• **Task goal**
Take the entries below and print, exactly, the stretch from the line containing "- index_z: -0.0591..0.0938" through the line containing "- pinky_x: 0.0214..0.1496", both included.

• **Recorded information**
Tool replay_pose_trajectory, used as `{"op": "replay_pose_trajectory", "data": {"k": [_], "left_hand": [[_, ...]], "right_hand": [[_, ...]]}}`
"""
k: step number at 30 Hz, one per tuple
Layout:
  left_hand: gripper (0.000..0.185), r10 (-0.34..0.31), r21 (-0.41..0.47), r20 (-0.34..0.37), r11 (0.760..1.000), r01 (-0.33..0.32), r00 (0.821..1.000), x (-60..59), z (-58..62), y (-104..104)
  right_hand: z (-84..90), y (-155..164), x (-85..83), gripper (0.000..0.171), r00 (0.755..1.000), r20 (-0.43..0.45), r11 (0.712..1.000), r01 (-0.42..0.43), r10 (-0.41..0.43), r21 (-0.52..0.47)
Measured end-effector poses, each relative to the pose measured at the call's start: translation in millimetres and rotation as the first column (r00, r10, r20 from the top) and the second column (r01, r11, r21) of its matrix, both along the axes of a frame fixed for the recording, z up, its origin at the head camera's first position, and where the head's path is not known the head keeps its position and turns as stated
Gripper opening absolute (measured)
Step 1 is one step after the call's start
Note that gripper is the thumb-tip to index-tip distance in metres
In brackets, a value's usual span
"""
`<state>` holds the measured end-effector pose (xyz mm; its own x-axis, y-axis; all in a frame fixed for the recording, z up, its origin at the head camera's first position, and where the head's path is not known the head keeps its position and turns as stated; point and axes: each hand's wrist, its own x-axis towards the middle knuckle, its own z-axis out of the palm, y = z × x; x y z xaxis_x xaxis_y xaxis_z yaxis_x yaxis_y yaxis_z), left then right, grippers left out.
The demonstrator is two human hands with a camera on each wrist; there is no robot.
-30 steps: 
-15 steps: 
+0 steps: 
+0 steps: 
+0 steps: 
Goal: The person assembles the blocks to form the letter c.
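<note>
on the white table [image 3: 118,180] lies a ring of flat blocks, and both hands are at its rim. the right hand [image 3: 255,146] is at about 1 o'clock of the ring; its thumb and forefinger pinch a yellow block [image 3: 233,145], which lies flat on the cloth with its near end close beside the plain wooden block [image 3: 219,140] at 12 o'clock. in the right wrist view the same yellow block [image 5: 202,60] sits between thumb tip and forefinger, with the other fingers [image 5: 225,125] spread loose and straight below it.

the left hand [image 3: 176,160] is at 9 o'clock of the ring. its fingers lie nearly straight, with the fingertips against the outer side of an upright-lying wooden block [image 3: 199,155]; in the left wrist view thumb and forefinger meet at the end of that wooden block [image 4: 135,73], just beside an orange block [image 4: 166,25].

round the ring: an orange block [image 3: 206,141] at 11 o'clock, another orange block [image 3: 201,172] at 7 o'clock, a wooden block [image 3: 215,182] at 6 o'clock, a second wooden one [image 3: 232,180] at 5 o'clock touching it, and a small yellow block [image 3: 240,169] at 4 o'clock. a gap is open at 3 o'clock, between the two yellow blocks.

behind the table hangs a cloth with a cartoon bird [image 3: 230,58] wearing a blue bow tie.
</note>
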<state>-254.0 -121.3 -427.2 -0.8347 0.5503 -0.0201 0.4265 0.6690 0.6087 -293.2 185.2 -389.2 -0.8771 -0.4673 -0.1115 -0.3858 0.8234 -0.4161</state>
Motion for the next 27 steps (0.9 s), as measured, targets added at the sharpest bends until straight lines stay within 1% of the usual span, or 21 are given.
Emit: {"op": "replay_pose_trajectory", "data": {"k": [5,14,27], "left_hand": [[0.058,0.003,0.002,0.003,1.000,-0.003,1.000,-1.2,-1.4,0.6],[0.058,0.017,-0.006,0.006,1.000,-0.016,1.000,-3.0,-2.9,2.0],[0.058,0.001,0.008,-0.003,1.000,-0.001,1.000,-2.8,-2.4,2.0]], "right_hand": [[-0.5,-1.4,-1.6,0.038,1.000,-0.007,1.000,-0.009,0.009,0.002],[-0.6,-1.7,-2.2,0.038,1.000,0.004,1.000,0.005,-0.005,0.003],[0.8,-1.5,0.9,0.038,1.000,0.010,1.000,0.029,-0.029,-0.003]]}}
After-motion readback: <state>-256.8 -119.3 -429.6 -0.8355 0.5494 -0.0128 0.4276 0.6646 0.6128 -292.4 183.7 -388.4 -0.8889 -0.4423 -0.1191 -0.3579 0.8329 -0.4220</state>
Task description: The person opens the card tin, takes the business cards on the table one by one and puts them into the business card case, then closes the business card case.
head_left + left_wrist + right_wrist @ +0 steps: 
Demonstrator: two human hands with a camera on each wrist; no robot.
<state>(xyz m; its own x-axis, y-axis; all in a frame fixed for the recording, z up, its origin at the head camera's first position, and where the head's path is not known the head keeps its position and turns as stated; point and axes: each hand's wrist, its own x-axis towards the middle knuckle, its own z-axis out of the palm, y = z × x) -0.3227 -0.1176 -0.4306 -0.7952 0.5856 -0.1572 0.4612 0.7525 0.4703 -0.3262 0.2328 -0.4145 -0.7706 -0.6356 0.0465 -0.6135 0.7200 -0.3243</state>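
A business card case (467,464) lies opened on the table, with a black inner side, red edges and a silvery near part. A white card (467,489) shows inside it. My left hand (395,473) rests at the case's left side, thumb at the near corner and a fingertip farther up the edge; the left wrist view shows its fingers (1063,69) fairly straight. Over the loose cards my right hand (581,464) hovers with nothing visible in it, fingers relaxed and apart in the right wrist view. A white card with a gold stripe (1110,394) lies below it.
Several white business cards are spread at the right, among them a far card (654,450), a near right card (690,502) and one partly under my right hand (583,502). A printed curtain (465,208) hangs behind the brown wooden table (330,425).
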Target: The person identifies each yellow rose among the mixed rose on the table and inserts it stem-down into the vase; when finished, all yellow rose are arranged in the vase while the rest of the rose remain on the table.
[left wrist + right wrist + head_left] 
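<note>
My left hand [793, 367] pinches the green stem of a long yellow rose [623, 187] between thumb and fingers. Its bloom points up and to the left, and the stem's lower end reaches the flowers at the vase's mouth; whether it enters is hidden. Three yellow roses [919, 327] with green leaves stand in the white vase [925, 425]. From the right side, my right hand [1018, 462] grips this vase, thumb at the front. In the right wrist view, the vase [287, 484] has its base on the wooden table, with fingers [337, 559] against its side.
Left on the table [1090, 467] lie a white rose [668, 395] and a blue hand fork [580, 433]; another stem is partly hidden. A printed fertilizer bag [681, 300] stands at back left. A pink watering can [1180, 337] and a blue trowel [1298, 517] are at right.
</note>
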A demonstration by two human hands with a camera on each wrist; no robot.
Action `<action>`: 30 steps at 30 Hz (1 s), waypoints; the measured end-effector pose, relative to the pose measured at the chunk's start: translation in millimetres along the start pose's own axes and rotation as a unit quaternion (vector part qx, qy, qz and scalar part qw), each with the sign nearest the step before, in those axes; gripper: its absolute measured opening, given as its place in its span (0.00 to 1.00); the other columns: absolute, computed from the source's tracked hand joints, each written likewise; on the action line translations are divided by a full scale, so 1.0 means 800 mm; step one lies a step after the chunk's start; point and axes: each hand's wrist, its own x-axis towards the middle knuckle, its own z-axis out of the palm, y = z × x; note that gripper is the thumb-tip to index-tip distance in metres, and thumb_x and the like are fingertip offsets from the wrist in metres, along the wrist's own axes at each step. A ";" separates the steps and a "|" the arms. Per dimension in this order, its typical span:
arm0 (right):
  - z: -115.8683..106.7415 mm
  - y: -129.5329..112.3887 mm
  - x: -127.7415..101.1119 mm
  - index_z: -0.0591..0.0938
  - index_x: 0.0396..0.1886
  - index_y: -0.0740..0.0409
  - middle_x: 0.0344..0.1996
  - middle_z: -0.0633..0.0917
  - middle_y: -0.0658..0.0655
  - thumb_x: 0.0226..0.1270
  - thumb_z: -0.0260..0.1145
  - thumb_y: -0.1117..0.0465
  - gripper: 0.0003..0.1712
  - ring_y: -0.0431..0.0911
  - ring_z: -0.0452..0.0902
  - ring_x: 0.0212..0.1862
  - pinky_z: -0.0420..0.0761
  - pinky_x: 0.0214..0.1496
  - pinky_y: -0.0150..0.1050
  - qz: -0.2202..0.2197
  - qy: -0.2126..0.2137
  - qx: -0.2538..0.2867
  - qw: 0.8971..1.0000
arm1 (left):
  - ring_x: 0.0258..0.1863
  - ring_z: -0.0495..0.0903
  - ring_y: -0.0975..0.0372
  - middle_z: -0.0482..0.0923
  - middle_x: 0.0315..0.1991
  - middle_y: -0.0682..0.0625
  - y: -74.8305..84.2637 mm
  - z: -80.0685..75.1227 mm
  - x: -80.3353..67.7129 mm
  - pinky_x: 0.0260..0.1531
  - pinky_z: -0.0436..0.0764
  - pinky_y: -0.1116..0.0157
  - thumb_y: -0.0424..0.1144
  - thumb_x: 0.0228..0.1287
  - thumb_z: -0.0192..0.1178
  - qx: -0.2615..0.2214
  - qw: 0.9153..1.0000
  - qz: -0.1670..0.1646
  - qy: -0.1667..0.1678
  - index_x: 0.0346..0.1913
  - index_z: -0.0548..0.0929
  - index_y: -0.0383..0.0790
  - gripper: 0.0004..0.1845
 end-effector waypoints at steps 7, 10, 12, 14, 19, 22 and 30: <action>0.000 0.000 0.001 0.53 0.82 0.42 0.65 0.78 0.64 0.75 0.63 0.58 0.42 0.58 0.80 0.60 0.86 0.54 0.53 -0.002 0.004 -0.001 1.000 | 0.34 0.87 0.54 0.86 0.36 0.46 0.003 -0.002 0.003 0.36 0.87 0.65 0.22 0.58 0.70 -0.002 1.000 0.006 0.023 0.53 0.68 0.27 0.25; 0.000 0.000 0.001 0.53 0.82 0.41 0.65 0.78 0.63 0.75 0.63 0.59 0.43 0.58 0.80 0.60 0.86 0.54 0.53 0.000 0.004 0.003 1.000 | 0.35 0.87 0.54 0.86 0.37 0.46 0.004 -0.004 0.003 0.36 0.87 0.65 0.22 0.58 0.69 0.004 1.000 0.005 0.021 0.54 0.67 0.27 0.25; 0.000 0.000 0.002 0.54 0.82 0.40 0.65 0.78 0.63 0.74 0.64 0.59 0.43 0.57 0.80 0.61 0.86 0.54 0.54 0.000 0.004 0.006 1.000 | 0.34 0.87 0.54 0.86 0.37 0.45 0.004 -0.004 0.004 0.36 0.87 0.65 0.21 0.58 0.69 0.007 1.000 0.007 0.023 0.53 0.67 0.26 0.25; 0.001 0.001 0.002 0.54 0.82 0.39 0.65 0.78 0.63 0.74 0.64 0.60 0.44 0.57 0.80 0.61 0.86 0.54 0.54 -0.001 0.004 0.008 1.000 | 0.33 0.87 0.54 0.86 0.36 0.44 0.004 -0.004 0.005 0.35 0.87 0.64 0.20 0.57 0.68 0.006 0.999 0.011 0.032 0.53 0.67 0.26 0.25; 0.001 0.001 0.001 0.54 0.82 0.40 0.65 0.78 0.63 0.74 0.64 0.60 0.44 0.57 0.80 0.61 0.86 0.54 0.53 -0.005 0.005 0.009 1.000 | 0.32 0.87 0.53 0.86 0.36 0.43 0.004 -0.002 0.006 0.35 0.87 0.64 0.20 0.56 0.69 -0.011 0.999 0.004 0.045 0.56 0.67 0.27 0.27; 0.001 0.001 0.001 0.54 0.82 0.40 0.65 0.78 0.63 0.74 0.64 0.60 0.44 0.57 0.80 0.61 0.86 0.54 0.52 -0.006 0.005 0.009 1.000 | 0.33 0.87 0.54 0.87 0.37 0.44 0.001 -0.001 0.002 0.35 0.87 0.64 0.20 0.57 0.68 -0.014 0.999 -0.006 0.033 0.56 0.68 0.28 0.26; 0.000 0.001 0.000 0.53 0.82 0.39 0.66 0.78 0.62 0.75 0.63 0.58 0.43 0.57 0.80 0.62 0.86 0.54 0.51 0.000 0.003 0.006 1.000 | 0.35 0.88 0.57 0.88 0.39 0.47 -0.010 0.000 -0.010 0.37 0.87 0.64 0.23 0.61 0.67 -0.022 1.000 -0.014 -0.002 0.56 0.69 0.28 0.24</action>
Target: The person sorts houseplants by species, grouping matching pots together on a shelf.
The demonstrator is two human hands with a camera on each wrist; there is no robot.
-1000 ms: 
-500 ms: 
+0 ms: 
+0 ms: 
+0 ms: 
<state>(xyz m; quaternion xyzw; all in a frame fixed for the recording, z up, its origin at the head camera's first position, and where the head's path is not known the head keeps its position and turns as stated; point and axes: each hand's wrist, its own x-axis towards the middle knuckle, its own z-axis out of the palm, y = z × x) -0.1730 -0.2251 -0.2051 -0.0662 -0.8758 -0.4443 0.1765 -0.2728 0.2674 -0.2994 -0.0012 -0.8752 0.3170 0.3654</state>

• **Final answer**
  - index_z: -0.0591..0.0938
  - index_x: 0.0396..0.1886
  - index_y: -0.0740..0.0409
  - middle_x: 0.0344..0.1996
  - middle_z: -0.0633..0.0917
  - middle_y: -0.0658..0.0655
  - thumb_x: 0.0226..0.1270
  - thumb_z: -0.0260..0.1145
  - thumb_y: -0.1117..0.0465
  - gripper: 0.0003..0.1712
  - ring_y: -0.0431..0.0911
  - ring_z: -0.0452..0.0902
  - ring_x: 0.0212..0.1862
  - pinky_z: -0.0420..0.0761
  - pinky_x: 0.0214..0.1496

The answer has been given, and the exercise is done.